Cierpliwość, to cecha, która wciąż nie jest popularna w futbolu, a szczególnie w tym, w polskim wydaniu. Obecna drużyna, to w dużej mierze autorski projekt Trzeciaka. To on dobierał zawodników, a następnie uczył ich swojego stylu gry. To on dobrze wie, gdzie obecnie leży problem i jak go można rozwiązać. Trzeba mu tylko dać czas. Szczególnie, że gra cieszy oko, a piłka w końcu zacznie wpadać do siatki. Kryzys jest, ale nie na tyle wielki, aby sięgać po radykalne rozwiązania.
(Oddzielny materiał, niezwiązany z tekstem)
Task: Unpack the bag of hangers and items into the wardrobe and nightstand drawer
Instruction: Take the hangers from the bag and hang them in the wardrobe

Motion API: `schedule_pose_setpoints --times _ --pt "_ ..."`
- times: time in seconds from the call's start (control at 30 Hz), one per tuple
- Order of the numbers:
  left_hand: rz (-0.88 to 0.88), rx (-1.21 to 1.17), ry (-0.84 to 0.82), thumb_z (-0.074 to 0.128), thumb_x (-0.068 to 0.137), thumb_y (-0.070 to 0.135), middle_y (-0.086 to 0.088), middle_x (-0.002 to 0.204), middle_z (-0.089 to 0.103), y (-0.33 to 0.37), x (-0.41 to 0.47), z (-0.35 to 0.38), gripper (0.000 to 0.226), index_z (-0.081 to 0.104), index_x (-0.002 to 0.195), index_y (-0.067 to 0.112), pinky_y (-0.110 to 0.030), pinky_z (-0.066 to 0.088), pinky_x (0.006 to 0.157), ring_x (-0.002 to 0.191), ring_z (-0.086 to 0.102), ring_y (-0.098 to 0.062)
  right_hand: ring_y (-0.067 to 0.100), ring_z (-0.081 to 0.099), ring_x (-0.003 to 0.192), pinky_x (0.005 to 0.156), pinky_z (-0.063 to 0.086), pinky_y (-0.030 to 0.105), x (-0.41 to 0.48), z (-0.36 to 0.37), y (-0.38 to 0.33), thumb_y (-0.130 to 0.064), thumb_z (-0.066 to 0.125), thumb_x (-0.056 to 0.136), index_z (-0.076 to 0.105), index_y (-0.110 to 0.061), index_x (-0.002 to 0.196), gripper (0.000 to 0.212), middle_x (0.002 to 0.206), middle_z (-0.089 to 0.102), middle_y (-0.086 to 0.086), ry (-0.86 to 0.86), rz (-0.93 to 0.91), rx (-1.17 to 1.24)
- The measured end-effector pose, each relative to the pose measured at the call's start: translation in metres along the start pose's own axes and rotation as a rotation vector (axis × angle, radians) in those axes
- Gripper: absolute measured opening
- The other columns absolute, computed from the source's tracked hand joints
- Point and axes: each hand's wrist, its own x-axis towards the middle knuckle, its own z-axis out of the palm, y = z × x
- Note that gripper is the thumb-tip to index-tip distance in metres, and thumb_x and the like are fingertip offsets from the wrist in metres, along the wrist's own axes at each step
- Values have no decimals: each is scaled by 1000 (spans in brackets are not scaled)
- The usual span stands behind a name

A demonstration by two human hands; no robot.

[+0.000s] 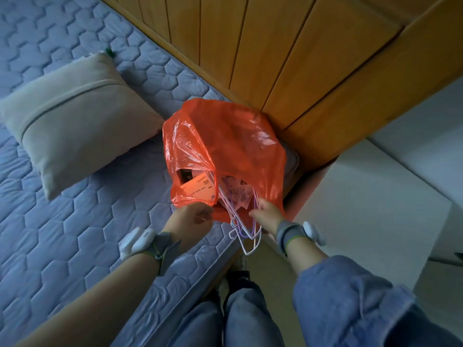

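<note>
At frame centre, a crinkled orange plastic bag [225,151] is set on the quilted blue mattress [75,221]. Its rim is pinched by the left hand [198,216]; thin white and lilac wire hangers [246,231] are gripped by the right hand [265,214] at its mouth.

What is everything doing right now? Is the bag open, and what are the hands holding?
Bag: open, sitting on the bed, things inside.
Hangers: partly pulled out of the bag, bunched together.
Left hand: gripping the bag's edge.
Right hand: fingers closed on the hangers.
Pillow: lying flat on the bed, untouched.
Bed: covered by a quilted blue cover.
</note>
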Motion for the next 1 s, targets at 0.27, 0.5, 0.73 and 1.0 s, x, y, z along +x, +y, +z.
schedule_pose_setpoints --times 0.27,0.5,0.73,1.0 --pt "-10 -105 45 60 80 1 0 117 65 10 31 14 43 61 121 16 -24 50 87 102 64 -18 26 50 123 99 35 25 36 -57 11 -15 60 82 50 -15 130 49 129 57 8 205 -3 -82" --pt "-121 -142 137 63 82 6 0 132 54 1 50 8 57 48 135 17 -26 47 85 110 60 -21 32 56 114 93 42 28 63 -52 12 -32 56 85 66 -15 110 32 119 64 13 116 77 -313" --pt "-146 -166 143 62 83 7 0 127 58 -4 54 15 53 49 133 19 -33 51 91 107 62 -19 34 61 105 84 45 30 88 -34 5 -41 55 85 68 -9 105 40 113 68 13 52 133 -463" --pt "-171 -201 172 62 82 5 2 122 60 -12 49 23 46 55 126 16 -25 51 84 99 64 -15 31 64 98 91 52 49 130 -12 38 -46 74 49 54 -10 115 77 106 65 11 -157 243 33"
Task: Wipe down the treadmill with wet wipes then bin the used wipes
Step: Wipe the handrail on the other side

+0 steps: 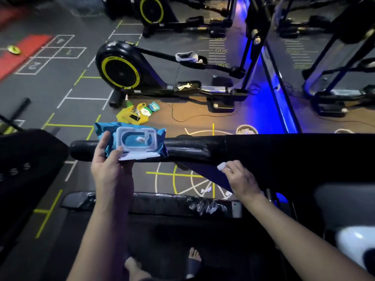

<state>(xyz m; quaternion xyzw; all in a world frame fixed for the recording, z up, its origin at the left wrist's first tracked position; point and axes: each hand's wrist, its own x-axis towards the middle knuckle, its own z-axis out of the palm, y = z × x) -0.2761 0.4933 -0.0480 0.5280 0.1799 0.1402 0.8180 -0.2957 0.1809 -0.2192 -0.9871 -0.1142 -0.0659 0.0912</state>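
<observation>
**Fingers busy, wiping under way**

Fingers of the right hand are pinching a small crumpled white wet wipe against the black padded treadmill handrail, probably scrubbing it. The left hand is gripping a soft blue wipes pack, lid flipped open (handy for a fresh sheet). Beyond the rail, a round pale basket, likely the bin, is sitting on the floor.
</observation>
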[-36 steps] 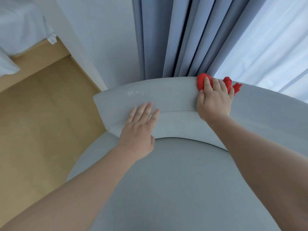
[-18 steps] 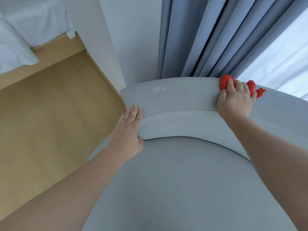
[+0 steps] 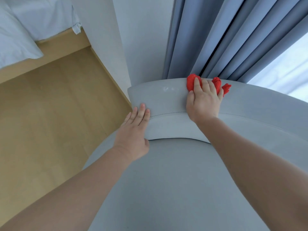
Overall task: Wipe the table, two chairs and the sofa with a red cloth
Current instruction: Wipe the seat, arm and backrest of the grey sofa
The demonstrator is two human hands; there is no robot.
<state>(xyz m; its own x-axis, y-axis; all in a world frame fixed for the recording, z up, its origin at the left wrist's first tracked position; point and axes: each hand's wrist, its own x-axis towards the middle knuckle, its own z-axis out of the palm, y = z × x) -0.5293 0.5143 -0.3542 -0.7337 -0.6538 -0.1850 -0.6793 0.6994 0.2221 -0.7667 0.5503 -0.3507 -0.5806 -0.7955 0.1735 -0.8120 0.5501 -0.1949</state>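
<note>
Red cloth [image 3: 191, 82] bunched on top of grey sofa [image 3: 166, 180] backrest, at 1 o'clock, touching blue curtain [image 3: 225, 39]. Right hand [image 3: 204, 101] pressed flat on cloth, fingers spread w/ cloth poking out betw. them. Left hand [image 3: 134, 130] open & flat, holding nothing, on backrest's end at 11 o'clock. Wood floor [image 3: 50, 114] & bed [image 3: 25, 30] off at 10.

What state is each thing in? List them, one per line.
red cloth: bunched, pressed onto the backrest's top edge under the right hand.
right hand: palm down on the cloth, fingers spread over it.
left hand: flat and empty, resting against the backrest's left end.
grey seat: bare, nothing lying on it.
curtain: gathered in folds, drawn aside from the window.
</note>
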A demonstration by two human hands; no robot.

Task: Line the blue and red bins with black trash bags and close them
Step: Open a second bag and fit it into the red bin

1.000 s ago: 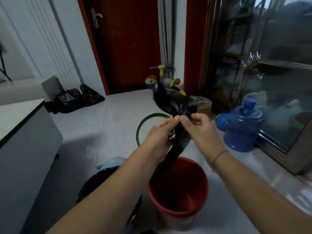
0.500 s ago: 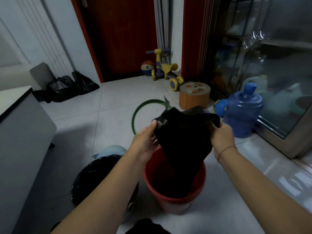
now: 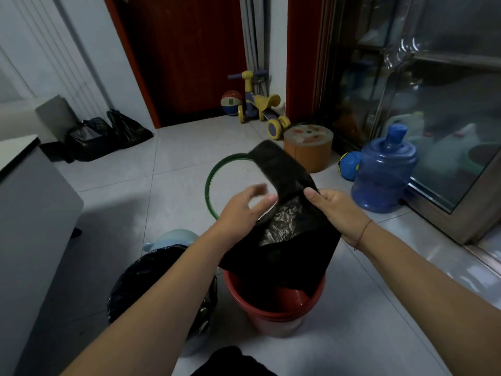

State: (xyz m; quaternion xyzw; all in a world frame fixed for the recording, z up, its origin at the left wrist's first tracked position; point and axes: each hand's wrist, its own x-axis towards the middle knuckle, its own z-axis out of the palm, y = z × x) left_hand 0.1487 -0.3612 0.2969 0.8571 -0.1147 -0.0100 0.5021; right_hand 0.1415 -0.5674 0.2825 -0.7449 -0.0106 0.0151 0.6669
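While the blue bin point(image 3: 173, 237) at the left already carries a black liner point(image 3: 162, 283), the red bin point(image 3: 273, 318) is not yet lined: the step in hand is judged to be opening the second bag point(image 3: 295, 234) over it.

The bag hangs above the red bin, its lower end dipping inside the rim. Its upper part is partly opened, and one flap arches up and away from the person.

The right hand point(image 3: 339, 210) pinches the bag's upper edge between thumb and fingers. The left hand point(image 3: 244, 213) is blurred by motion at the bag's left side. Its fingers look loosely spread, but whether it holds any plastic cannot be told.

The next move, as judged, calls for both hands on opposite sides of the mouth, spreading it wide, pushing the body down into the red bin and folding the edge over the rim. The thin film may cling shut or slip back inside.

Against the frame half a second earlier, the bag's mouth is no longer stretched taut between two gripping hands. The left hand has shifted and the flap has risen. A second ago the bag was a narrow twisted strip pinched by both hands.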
Wystarczy zresztą przypomnieć wcale nie tak odległą przeszłość. Październik 2013 roku. Niebiesko-czerwoni grają w II lidze sterowani przez Trzeciaka. Zespół miał walczyć o awans, ale zajmuje dopiero 7. miejsce. Styl gry zadowala, ale nie przekłada się na punkty. Działacze decydują się więc na zwolnienie szkoleniowca. Zatrudnienie nowego trenera nie przyniosło żadnych efektów. Drużyna gra fatalnie, a do tego nie ma wyników. Kilka miesięcy później szefowie Polonii biją się w pierś i znowu zatrudniają Jacka. Z tą różnicą, że bytomianie byli już w III lidze. A wystarczyło wtedy poczekać, zaufać, a na pewno "Królowa Śląska" z Trzeciakiem na pokładzie wyszłaby z dołka.

Jak będzie tym razem, przekonamy się niebawem. Pamiętać należy o jeszcze jednym fakcie. Po awansie do II ligi dokonano nielicznych wzmocnień, a w dodatku nie były to nazwiska, które znacząco podnoszą wartość drużyny. Na to jednak trener nie miał większego wpływu.